Directions for this task: Reproduce the entries that follow verbatim, down to the final line.

Data for this exercise:

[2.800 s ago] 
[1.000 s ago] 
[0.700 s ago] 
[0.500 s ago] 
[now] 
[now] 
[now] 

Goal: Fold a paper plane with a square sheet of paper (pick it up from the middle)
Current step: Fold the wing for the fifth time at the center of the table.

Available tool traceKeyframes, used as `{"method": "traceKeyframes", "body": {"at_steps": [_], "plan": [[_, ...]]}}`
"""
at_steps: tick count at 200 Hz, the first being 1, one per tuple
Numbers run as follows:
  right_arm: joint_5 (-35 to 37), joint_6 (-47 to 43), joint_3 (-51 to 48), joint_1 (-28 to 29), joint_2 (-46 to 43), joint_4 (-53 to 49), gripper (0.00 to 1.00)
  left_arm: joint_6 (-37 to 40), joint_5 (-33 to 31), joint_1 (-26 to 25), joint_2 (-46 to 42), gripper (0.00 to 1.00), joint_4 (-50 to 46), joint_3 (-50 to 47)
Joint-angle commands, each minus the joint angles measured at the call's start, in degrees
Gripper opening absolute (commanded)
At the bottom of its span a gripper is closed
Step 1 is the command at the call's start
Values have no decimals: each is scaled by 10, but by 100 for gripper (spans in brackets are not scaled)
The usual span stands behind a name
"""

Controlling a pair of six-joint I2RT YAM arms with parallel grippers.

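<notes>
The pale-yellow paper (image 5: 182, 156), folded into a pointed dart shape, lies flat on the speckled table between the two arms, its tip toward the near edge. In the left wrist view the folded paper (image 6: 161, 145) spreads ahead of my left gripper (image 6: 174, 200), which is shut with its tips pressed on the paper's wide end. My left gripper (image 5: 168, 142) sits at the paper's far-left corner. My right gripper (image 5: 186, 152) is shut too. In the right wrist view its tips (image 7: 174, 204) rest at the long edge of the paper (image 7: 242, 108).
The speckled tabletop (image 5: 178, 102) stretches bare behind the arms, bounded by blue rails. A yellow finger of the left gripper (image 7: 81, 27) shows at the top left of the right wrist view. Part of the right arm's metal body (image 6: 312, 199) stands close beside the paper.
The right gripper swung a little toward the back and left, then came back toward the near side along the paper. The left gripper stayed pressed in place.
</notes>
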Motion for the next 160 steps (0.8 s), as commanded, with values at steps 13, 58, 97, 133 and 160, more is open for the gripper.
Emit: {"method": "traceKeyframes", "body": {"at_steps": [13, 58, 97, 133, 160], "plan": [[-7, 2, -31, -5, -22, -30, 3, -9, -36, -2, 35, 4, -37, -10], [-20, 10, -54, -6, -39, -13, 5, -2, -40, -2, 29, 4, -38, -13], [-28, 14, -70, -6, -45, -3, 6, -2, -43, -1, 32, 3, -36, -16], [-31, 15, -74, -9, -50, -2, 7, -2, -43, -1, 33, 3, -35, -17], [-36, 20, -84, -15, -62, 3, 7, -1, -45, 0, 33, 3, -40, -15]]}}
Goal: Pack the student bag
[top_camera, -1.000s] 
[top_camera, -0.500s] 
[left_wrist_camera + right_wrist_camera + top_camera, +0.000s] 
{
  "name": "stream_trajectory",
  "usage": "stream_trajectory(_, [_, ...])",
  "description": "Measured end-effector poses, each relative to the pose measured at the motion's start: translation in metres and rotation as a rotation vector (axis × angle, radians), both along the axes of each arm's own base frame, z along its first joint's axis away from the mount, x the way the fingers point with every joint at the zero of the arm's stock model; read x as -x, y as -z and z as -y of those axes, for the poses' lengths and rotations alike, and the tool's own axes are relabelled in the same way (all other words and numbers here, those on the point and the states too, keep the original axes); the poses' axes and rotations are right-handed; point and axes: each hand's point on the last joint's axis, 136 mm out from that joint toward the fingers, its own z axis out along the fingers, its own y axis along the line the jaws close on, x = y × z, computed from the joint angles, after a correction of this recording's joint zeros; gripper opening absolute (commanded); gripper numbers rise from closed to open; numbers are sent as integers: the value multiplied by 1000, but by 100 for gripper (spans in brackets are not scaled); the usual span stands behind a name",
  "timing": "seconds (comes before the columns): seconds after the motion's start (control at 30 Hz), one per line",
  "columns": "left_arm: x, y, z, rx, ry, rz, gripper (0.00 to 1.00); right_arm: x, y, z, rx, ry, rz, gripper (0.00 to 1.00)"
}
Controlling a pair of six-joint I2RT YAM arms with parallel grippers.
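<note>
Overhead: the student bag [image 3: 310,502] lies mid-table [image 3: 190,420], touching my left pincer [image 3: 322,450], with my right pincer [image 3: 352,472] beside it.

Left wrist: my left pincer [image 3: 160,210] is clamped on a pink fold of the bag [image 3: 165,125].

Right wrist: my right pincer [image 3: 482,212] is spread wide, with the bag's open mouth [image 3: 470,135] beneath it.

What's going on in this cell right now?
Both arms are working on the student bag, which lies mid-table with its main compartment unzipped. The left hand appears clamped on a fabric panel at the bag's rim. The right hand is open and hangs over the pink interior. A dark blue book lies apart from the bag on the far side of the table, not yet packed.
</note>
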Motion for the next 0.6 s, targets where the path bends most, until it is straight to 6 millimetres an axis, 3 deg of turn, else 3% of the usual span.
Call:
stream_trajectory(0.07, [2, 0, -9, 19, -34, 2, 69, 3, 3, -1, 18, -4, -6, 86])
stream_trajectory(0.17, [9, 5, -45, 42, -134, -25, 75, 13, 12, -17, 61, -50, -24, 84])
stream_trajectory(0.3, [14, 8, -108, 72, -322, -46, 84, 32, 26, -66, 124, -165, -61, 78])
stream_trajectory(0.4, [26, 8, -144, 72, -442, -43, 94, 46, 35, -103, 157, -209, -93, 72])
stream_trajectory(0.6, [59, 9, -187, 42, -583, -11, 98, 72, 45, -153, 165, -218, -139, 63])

Answer box:
[2.800 s ago] 
[1.000 s ago] 
[0.700 s ago] 
[0.500 s ago] 
[now] 
[now] 
[now] 

Goal: Fold a paper plane with a square sheet of paper (pick it up from the middle)
Current step: Fold the wing for the fifth time at the center of the table.

Available tool traceKeyframes, used as `{"method": "traceKeyframes", "body": {"at_steps": [_], "plan": [[_, ...]]}}`
"""
at_steps: tick count at 200 Hz, the first being 1, one per tuple
Numbers run as follows:
  right_arm: joint_5 (-35 to 37), joint_6 (-47 to 43), joint_3 (-51 to 48), joint_1 (-28 to 29), joint_2 (-46 to 43), joint_4 (-53 to 49), gripper (0.00 to 1.00)
  left_arm: joint_6 (-37 to 40), joint_5 (-33 to 31), joint_1 (-26 to 25), joint_2 (-46 to 42), gripper (0.00 to 1.00), joint_4 (-50 to 46), joint_3 (-50 to 47)
Joint-angle commands, each minus the joint angles measured at the call's start, in degrees
Gripper opening absolute (commanded)
At the bottom of its span a gripper is closed
Step 1 is the command at the call's start
Values have no decimals: each is scaled by 10, but by 100 for gripper (spans in brackets are not scaled)
The usual span stands behind a name
"""

Controlling a pair of six-joint I2RT YAM arms with parallel grippers.

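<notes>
The pale-yellow paper (image 5: 182, 156), folded into a pointed dart shape, lies flat on the speckled table between the two arms, its tip toward the near edge. In the left wrist view the folded paper (image 6: 161, 145) spreads ahead of my left gripper (image 6: 174, 200), which is shut with its tips pressed on the paper's wide end. My left gripper (image 5: 168, 142) sits at the paper's far-left corner. My right gripper (image 5: 186, 152) is shut too. In the right wrist view its tips (image 7: 174, 204) rest at the long edge of the paper (image 7: 242, 108).
The speckled tabletop (image 5: 178, 102) stretches bare behind the arms, bounded by blue rails. A yellow finger of the left gripper (image 7: 81, 27) shows at the top left of the right wrist view. Part of the right arm's metal body (image 6: 312, 199) stands close beside the paper.
The right gripper swung a little toward the back and left, then came back toward the near side along the paper. The left gripper stayed pressed in place.
</notes>
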Motion for the next 160 steps (0.8 s), as commanded, with values at steps 13, 58, 97, 133 and 160, more is open for the gripper.
Emit: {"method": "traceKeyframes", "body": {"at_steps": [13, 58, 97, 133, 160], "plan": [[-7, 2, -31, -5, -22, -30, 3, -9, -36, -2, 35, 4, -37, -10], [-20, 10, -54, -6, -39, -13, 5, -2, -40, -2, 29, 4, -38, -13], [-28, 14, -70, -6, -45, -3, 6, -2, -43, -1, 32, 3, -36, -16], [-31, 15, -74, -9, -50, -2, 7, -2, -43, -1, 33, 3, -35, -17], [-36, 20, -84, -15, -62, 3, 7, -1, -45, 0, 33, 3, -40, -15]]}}
Goal: Pack the student bag
[top_camera, -1.000s] 
[top_camera, -0.500s] 
[left_wrist_camera + right_wrist_camera + top_camera, +0.000s] 
{
  "name": "stream_trajectory",
  "usage": "stream_trajectory(_, [_, ...])",
  "description": "Measured end-effector poses, each relative to the pose measured at the motion's start: translation in metres and rotation as a rotation vector (axis × angle, radians), both along the axes of each arm's own base frame, z along its first joint's axis away from the mount, x the way the fingers point with every joint at the zero of the arm's stock model; read x as -x, y as -z and z as -y of those axes, for the poses' lengths and rotations alike, and the tool's own axes are relabelled in the same way (all other words and numbers here, those on the point and the states too, keep the original axes); the poses' axes and rotations are right-handed; point and axes: each hand's point on the last joint's axis, 136 mm out from that joint toward the fingers, its own z axis out along the fingers, its own y axis along the line the jaws close on, x = y × z, computed from the joint angles, after a correction of this recording's joint zeros; gripper opening absolute (commanded); gripper numbers rise from closed to open; numbers are sent as integers: the value multiplied by 1000, but by 100 for gripper (spans in brackets are not scaled); the usual span stands behind a name",
  "timing": "seconds (comes before the columns): seconds after the motion's start (control at 30 Hz), one per line",
  "columns": "left_arm: x, y, z, rx, ry, rz, gripper (0.00 to 1.00); right_arm: x, y, z, rx, ry, rz, gripper (0.00 to 1.00)"
}
Controlling a pair of six-joint I2RT YAM arms with parallel grippers.
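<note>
Overhead: the student bag [image 3: 310,502] lies mid-table [image 3: 190,420], touching my left pincer [image 3: 322,450], with my right pincer [image 3: 352,472] beside it.

Left wrist: my left pincer [image 3: 160,210] is clamped on a pink fold of the bag [image 3: 165,125].

Right wrist: my right pincer [image 3: 482,212] is spread wide, with the bag's open mouth [image 3: 470,135] beneath it.

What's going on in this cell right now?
Both arms are working on the student bag, which lies mid-table with its main compartment unzipped. The left hand appears clamped on a fabric panel at the bag's rim. The right hand is open and hangs over the pink interior. A dark blue book lies apart from the bag on the far side of the table, not yet packed.
</note>
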Motion for the next 0.6 s, targets where the path bends most, until it is straight to 6 millimetres an axis, 3 deg of turn, else 3% of the usual span.
Call:
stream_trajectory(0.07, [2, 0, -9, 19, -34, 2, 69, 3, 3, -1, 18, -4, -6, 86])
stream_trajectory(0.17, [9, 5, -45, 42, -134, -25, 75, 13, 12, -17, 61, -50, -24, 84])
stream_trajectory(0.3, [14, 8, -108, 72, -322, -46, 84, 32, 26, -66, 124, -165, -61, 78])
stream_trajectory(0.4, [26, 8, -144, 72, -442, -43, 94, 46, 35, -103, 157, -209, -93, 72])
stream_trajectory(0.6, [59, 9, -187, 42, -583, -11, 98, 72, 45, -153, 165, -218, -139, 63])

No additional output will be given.